| DATA SEGMENT |
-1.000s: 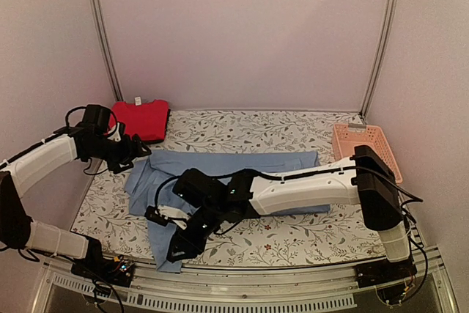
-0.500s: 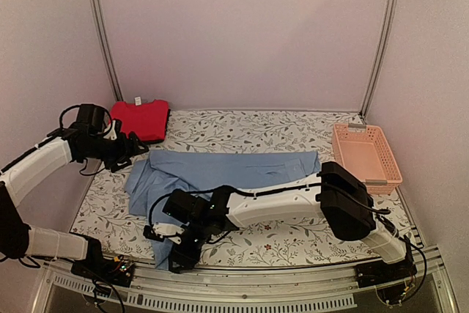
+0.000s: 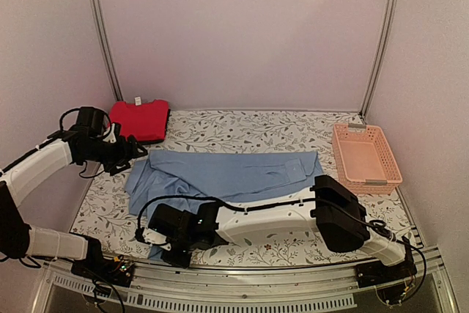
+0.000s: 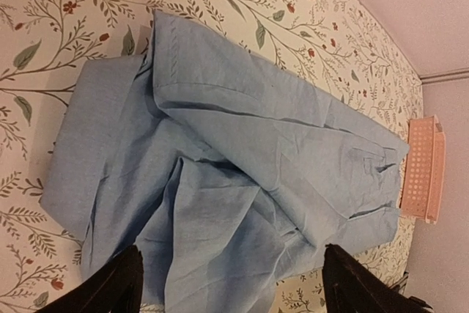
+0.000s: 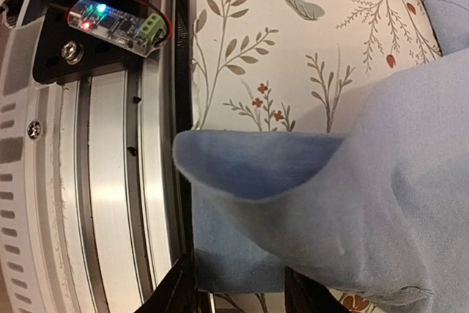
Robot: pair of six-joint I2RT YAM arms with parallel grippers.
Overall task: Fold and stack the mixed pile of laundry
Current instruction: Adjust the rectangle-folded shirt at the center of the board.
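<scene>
Right pincer at blue shirt, lengthwise left-right

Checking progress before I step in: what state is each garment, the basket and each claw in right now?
red garment: folded, lying flat at the far left corner.
light blue shirt: not folded, spread out wide, rumpled at its left end.
pink basket: upright, empty.
left claw: open, holding nothing, near the shirt's left end.
right claw: at the near edge, shirt cloth between its fingers; whether it grips cannot be told.
</scene>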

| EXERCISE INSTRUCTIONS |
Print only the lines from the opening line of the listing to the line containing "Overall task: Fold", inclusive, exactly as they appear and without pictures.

| TASK RESPONSE |
-1.000s: 
-0.500s: 
+0.000s: 
+0.000s: 
+0.000s: 
Robot: pair of six-joint I2RT YAM arms with parallel grippers.
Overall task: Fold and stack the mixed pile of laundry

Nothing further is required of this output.